* EXERCISE DATA *
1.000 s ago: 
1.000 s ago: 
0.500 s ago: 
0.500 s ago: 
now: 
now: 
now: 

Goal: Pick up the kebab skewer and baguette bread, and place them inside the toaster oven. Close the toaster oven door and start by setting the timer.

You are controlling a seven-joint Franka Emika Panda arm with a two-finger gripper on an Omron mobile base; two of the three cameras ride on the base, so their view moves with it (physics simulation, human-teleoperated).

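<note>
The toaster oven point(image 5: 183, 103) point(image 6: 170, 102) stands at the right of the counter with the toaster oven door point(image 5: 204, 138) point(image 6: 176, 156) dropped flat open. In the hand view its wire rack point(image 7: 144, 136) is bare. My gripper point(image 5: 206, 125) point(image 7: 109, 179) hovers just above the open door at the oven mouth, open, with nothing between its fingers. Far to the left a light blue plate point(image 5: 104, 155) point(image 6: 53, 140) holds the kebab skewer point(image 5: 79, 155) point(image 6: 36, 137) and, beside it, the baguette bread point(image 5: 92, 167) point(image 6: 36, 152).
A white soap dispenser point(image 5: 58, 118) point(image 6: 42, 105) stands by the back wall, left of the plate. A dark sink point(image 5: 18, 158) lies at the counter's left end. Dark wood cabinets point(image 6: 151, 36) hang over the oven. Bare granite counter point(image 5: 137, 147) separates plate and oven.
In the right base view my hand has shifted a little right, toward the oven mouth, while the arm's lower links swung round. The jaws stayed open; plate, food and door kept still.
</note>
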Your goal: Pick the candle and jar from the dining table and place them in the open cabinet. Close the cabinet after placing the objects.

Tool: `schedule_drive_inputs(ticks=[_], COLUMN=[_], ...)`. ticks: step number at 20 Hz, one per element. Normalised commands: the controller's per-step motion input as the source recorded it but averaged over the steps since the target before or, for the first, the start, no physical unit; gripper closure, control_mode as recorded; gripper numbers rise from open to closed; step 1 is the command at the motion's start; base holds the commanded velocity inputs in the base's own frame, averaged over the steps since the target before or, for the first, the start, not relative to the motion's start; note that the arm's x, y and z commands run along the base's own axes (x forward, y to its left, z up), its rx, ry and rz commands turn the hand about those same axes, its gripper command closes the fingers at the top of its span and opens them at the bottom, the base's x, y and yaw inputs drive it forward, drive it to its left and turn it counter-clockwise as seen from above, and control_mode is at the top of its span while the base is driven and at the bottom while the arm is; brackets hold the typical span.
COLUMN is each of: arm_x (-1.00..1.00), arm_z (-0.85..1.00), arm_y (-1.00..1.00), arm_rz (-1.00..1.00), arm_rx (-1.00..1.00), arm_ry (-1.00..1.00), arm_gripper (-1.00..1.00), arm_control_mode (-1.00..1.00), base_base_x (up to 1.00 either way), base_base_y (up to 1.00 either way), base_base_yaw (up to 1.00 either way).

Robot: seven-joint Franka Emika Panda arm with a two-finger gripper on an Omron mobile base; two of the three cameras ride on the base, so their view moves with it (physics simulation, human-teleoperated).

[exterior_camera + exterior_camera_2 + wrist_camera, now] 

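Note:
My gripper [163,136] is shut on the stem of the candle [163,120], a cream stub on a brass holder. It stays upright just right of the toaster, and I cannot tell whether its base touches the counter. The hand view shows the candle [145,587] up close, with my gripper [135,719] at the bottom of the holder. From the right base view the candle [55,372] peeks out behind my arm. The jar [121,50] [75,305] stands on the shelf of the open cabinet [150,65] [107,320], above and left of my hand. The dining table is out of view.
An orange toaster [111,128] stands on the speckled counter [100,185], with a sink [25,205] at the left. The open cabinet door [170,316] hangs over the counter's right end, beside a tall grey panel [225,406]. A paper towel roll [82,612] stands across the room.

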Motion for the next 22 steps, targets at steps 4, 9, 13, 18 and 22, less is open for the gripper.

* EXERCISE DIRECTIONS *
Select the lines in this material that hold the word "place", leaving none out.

* TASK SOLUTION *
Goal: Pick up the kebab skewer and baguette bread, and place them inside the toaster oven. Close the toaster oven door and start by setting the timer.
Your goal: Pick the candle and jar from the dining table and place them in the open cabinet. Close the cabinet after placing the objects.

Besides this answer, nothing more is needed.